Di salah satu gang kampung Pecinan, ada bangunan yang sisi dinding bagian luarnya ditempel MMT seperti ini. Seperti benteng Tiongkok ya? diatasnya juga dicantumkan berbagai macam 'obyek wisata Lasem' dan beberapa makanan khas daerah tersebut. Cerdas ya idenya, paling nggak bisa ngasi itinerary singkat untuk teman2 yang datang ke Lasem. *temboknya mayan tinggi lo, kalo diliat sepintas nggak kaya tempelan MMT :p *
Salah satu bangunan kuno di sudut perkampungan pecinan Lasem. Ujung atapnya melengkung disisi kanan & kiri, khas arsitektur Tiongkok

Salah satu gang di Lasem. Bangunan dengan tembok2 tinggi mengapit jalan sempit ini

 
Pintu rumah kuno di Lasem kebanyakan berbentuk seperti ini.

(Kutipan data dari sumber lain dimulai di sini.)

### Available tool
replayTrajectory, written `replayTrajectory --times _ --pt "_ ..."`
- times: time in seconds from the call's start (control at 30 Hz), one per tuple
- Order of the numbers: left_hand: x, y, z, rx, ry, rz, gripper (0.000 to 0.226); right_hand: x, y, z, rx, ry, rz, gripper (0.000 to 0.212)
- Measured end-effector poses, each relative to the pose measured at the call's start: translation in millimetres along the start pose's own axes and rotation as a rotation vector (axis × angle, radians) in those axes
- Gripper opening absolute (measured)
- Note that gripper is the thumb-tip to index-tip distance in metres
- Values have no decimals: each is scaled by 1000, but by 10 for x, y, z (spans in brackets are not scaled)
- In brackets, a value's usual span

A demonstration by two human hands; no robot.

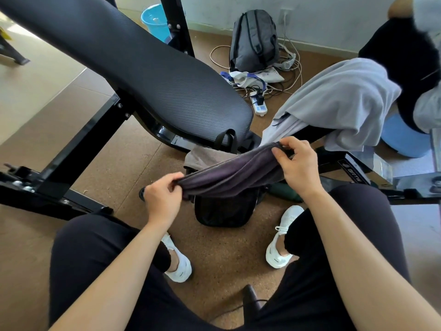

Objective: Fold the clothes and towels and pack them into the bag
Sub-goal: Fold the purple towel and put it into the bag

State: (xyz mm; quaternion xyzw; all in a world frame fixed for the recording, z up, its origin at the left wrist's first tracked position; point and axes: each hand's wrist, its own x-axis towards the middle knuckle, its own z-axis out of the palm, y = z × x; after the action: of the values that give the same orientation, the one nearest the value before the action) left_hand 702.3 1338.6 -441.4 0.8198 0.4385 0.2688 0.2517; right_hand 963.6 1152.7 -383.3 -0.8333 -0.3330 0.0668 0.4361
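A dark purple-grey towel (pixel 229 175) hangs stretched between my two hands above the floor. My left hand (pixel 162 199) pinches its lower left end. My right hand (pixel 296 163) pinches its upper right end. Right under the towel stands a black bag (pixel 224 211) on the floor between my feet, its handles (pixel 226 139) sticking up behind. A grey-brown cloth (pixel 202 157) lies at the bag's back edge. A light grey garment (pixel 338 101) is draped over a bench at the right.
A black padded weight bench (pixel 143 68) with steel frame fills the left and centre. A grey backpack (pixel 254 39), cables and a power strip (pixel 259 105) lie on the brown floor behind. A blue bucket (pixel 155 20) stands far back. A person in dark clothes sits at the top right.
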Motion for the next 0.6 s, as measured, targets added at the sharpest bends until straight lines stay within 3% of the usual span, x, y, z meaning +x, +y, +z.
replayTrajectory --times 0.03,0.1,0.13,0.17,0.27,0.33,0.47,0.6 --pt "23 -30 -27 75 -40 -5 38 18 55 20 -71 -123 26 5" --pt "29 -112 -2 286 -390 -136 36 27 164 98 -242 -412 115 9" --pt "15 -161 37 361 -566 -217 34 20 202 138 -257 -463 167 12" --pt "3 -183 62 375 -662 -252 33 22 232 162 -213 -432 213 12" --pt "39 -169 101 233 -621 -233 29 51 256 182 -49 -220 250 9" --pt "59 -175 109 170 -661 -226 32 62 237 191 11 -220 250 10" --pt "38 -277 123 63 -967 -214 47 46 203 202 30 -206 214 12" --pt "41 -257 79 -83 -1186 -121 46 59 164 176 30 -162 168 14"
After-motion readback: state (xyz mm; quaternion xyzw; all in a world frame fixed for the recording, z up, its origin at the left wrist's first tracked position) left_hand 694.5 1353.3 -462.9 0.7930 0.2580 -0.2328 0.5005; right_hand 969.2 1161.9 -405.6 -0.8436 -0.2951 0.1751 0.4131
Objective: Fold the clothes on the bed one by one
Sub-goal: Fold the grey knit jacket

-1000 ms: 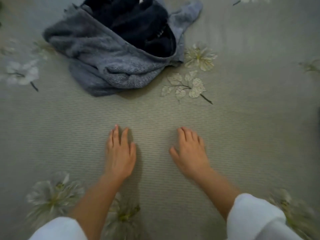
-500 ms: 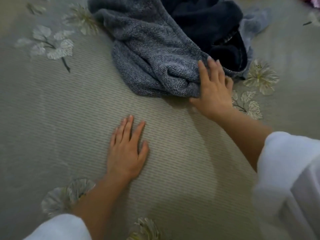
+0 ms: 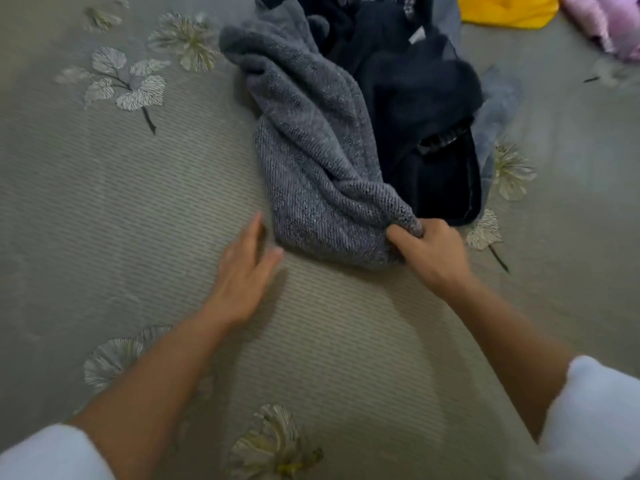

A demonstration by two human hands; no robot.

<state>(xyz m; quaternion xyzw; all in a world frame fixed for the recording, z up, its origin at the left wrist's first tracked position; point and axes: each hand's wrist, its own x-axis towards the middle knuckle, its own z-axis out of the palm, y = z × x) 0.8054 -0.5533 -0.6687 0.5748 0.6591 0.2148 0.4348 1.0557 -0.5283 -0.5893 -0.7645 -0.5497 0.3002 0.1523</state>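
Note:
A crumpled grey knitted garment [image 3: 311,161] lies on the bed, stretched from the far middle toward me. My right hand [image 3: 429,251] grips its near right corner, fingers curled into the fabric. A dark navy garment [image 3: 415,98] is bunched against its right side, with a pale blue-grey piece [image 3: 498,102] under that. My left hand [image 3: 246,268] is flat with straight fingers on the bedspread, its fingertips just short of the grey garment's near left edge.
The bed is covered by a grey-green striped bedspread [image 3: 104,220] with embroidered white flowers. A yellow cloth [image 3: 505,10] and a pink cloth [image 3: 609,26] lie at the far right. Both forearms are bare, with white sleeves pushed up.
My right hand reached from the bedspread to the grey garment, closed on its near corner and drew it toward me. My left hand slid forward toward the garment's left edge.

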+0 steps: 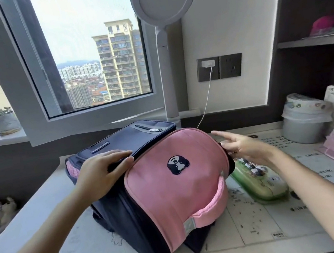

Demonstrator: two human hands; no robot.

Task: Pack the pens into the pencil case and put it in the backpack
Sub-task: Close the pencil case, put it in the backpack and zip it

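The backpack [169, 179] lies on the desk [261, 226] between the two hands, with its pink flap [183, 188] facing up and toward the person and its navy panel [125, 140] on the far side. The left hand [103, 169] rests on the seam where the navy panel meets the pink flap: the fingers lie nearly straight across the navy rim, the thumb lies along the seam just under them, and the rim is held between them. The right hand [244, 147] is at the opposite edge of the flap. Its index finger points straight across the flap toward the left hand, while the thumb and the remaining curled fingers pinch a small dark part at the backpack's edge; that part is too small to identify. The green pencil case [260, 184] lies flat on the desk directly below the right wrist, just beside the backpack and outside it. A grey bin [303, 124] stands beyond the right hand. A white cable [207, 99] runs down the wall beyond the right fingertips.
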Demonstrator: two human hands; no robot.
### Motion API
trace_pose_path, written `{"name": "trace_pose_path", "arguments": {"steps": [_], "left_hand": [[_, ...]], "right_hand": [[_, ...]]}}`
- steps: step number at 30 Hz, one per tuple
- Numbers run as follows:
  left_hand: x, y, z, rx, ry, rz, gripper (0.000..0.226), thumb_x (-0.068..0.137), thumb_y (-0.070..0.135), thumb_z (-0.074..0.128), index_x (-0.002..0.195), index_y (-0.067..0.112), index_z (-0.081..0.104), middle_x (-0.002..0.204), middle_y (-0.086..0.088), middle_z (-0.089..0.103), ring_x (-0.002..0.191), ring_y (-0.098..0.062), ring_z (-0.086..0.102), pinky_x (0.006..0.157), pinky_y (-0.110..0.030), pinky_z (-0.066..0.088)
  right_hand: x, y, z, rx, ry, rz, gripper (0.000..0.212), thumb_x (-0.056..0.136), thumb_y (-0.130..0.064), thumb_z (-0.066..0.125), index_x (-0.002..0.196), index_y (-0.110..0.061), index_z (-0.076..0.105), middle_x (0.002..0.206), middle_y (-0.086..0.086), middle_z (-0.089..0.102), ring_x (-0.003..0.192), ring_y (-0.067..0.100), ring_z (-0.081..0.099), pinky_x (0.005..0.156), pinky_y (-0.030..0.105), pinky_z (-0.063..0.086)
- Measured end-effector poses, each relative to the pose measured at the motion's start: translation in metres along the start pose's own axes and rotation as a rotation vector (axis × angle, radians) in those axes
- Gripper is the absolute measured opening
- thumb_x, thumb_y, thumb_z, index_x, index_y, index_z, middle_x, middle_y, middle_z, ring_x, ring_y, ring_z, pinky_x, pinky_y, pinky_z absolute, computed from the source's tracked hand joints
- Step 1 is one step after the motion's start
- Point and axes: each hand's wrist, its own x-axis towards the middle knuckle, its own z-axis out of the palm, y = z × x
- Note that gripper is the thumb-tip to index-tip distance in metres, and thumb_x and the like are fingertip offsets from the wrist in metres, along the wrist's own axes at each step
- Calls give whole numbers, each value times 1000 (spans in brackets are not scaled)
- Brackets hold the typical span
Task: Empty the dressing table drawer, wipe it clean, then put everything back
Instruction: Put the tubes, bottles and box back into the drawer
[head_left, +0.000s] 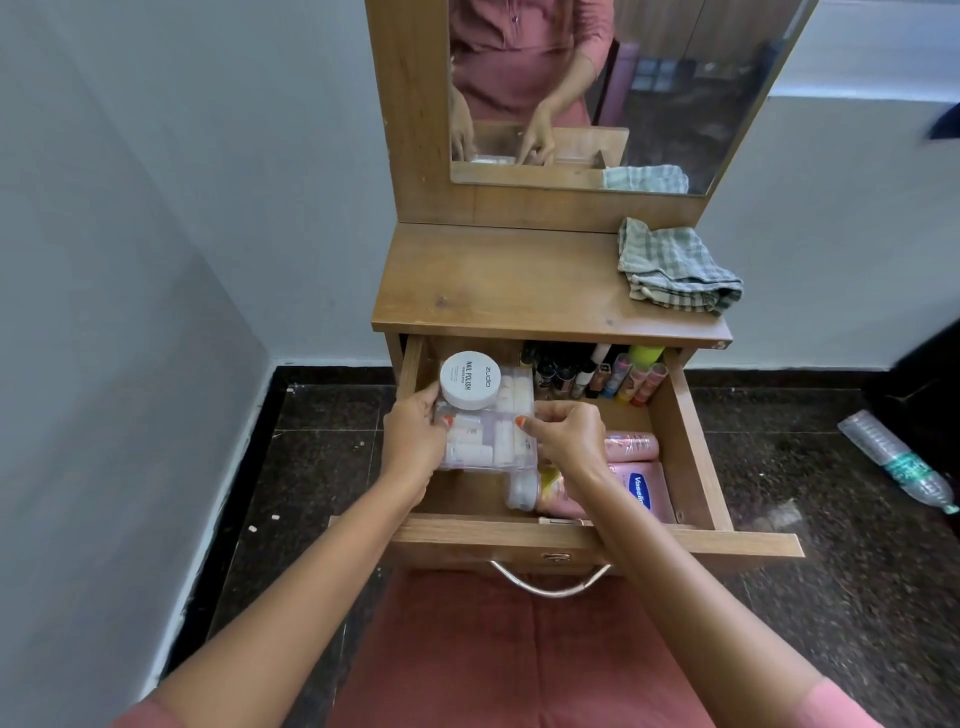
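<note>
A: What are the hands doing?

B: The left hand (415, 434) and the right hand (566, 434) are both closed on a clear plastic case (491, 431), one at each side, fingers curled round its edges. The case sits over the left half of the open drawer (691, 441).

A: Anything on the case?

B: A round white tub (470, 379) marked nail polish rests on its far end. Through the clear lid small pale rolls show.

A: And the rest of the drawer?

B: Just right of the right hand lie pink lotion bottles (636, 467), one lettered Vaseline. Along the back wall stands a row of small bottles and tubes (597, 374), upright and close together.

A: Further out?

B: A folded checked cloth (675, 267) lies on the right back corner of the table (493, 280), under the mirror (649, 78). A clear plastic water bottle (898, 462) lies on its side on the dark floor, well apart on the right.
</note>
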Motion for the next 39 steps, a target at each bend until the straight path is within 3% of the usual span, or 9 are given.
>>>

Ini saya baru muter di satu jalan lo, tapi sudah dapat harta karun sebanyak ini. Saya jatuh cinta dengan Lasem ! Berkunjung ke Lasem, kalian seperti dinaikan ke mesin waktu, menyusuri tapak demi tapak sejarah. Menyentuh langsung rangkaian kenangan. Melongok masa lalu dari pintu2 kuno yang bertembok tinggi, seolah menyimpan rapi kenangan dari para pemiliknya.